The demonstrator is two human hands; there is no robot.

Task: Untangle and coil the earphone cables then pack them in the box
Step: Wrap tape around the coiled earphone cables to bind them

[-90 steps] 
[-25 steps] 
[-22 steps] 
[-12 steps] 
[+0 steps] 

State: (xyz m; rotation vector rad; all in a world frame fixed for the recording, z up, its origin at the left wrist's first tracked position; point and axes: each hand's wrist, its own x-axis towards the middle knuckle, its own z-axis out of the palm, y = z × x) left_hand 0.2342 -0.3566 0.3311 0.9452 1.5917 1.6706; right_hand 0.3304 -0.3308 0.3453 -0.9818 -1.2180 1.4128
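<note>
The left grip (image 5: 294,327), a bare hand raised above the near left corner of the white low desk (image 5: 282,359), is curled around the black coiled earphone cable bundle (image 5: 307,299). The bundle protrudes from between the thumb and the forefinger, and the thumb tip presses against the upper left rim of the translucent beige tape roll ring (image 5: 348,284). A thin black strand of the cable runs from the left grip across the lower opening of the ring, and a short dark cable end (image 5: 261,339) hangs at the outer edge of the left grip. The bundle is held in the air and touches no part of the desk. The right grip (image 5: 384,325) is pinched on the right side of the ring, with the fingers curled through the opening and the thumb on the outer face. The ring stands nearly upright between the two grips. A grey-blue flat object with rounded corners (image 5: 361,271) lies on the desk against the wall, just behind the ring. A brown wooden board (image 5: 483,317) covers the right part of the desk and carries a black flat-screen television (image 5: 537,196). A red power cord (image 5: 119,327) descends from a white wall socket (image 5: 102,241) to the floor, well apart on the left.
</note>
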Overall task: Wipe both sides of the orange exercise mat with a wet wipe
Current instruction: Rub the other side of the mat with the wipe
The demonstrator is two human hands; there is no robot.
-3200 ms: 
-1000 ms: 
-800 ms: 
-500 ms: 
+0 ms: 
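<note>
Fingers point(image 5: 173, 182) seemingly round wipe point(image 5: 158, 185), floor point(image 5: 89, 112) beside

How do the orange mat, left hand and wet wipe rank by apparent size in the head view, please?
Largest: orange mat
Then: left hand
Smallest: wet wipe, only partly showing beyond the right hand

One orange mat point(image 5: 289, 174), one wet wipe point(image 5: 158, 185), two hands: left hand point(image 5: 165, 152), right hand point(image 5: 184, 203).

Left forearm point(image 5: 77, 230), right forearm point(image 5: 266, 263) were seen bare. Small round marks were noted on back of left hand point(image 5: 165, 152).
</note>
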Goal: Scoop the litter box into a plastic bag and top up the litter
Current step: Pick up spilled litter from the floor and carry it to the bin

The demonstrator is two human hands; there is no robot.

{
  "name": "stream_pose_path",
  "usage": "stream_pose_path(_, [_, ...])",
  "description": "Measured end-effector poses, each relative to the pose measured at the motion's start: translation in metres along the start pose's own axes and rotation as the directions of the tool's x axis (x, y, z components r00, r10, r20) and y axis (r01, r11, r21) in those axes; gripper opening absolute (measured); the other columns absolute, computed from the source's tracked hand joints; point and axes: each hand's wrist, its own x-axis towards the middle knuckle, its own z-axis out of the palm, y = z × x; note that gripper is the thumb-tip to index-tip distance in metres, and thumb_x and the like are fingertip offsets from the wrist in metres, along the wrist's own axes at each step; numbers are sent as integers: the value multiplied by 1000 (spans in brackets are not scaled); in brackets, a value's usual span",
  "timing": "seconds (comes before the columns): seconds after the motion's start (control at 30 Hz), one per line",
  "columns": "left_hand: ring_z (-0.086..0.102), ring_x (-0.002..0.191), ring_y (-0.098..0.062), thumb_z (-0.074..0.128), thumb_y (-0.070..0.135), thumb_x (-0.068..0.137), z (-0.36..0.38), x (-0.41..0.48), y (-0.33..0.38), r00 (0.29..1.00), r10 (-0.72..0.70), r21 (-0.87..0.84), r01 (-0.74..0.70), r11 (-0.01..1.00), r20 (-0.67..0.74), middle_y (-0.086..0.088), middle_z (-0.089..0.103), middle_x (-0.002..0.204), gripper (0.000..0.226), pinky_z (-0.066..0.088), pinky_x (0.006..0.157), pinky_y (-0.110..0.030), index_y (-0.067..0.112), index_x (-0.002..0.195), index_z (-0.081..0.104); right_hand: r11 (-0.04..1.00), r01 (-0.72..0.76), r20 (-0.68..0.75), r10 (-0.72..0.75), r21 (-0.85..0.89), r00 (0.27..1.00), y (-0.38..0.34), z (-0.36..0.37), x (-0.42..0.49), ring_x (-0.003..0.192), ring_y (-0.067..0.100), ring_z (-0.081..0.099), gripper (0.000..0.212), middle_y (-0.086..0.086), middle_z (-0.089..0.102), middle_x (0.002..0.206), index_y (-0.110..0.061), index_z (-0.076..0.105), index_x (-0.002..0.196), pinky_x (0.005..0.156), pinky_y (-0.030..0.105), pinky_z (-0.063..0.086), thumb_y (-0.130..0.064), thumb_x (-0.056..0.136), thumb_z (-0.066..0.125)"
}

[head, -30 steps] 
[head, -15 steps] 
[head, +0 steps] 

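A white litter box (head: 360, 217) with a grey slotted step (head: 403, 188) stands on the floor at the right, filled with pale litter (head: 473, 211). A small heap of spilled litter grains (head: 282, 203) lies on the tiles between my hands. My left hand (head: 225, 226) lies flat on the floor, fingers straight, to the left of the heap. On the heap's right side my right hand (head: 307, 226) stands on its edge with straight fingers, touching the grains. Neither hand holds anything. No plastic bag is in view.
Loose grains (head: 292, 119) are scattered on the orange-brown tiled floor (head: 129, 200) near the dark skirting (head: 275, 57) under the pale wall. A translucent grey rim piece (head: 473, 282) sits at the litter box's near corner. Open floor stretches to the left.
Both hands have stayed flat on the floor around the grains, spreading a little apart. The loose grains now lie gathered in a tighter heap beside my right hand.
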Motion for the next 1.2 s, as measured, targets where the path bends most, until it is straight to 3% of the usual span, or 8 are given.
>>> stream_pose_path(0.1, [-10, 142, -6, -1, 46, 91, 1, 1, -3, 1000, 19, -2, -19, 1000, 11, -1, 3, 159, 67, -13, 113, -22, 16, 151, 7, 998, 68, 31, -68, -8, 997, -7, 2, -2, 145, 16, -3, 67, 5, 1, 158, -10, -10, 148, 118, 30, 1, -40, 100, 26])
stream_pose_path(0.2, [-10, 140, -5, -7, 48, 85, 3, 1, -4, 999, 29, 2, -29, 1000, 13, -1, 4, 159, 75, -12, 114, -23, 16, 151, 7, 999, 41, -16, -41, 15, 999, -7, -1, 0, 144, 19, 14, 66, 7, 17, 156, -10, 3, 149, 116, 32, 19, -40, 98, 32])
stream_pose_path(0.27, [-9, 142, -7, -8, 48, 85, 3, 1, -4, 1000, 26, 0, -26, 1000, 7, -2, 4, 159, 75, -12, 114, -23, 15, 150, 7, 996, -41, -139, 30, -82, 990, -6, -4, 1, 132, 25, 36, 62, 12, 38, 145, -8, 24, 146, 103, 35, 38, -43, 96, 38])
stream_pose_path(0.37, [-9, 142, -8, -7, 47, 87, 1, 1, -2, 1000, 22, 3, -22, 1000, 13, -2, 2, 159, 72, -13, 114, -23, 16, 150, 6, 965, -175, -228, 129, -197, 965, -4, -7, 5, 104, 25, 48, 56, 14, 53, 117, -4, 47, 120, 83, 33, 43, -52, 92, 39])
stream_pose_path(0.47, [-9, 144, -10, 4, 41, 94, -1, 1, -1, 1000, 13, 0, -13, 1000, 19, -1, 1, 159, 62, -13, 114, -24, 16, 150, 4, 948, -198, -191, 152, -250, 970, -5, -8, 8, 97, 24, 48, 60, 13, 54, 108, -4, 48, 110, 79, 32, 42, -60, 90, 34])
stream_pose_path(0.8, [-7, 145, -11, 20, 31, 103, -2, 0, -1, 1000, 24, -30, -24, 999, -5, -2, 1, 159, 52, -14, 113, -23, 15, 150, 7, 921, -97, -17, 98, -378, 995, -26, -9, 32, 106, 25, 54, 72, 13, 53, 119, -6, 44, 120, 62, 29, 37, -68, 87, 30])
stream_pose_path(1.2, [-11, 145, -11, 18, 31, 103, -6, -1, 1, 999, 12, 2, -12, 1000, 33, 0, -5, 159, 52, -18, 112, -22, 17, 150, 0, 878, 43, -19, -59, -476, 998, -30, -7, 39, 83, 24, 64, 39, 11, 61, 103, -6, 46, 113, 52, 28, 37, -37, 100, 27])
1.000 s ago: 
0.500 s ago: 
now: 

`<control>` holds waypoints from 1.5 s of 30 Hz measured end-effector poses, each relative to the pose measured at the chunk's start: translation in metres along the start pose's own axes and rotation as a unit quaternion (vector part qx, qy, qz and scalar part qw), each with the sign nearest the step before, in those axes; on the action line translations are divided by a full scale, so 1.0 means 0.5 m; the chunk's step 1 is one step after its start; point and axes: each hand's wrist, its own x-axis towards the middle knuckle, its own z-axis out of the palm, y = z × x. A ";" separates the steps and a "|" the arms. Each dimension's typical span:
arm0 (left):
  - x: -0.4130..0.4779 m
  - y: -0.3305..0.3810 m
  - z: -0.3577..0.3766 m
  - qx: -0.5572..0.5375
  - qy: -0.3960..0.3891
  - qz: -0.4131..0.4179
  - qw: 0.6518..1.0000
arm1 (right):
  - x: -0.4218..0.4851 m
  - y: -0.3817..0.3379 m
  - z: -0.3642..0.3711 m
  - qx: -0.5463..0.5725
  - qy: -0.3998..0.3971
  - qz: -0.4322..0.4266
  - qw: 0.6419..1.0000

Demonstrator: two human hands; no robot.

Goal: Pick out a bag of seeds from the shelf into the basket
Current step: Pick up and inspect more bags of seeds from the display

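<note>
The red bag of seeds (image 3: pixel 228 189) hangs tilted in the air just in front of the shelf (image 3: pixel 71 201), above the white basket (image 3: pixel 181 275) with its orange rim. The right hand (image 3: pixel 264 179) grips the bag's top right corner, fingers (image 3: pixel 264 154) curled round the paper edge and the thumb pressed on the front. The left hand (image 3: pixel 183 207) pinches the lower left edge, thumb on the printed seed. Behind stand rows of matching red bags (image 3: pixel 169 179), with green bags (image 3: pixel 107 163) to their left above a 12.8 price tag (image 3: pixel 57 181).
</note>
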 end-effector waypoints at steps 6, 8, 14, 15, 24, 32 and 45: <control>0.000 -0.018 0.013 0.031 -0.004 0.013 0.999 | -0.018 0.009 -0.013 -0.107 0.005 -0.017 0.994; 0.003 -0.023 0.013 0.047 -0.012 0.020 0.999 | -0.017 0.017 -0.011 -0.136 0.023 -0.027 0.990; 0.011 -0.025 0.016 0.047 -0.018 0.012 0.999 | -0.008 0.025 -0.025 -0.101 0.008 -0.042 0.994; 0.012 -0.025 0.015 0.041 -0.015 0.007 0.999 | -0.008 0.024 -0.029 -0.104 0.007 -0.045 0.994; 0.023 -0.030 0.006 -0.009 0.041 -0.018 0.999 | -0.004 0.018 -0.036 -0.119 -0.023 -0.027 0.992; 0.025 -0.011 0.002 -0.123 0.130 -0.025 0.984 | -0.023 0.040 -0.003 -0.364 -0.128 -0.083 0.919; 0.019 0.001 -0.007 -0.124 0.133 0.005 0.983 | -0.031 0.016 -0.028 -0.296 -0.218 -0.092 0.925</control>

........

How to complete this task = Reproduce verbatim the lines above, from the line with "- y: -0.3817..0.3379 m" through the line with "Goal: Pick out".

Exercise solution =
  - y: -0.3817..0.3379 m
  - z: -0.3642..0.3711 m
  - qx: -0.5463..0.5725
  - qy: -0.3998..0.3971
  - qz: -0.4322..0.4266
  - qw: 0.6419..1.0000

Demonstrator: two human hands; no robot.

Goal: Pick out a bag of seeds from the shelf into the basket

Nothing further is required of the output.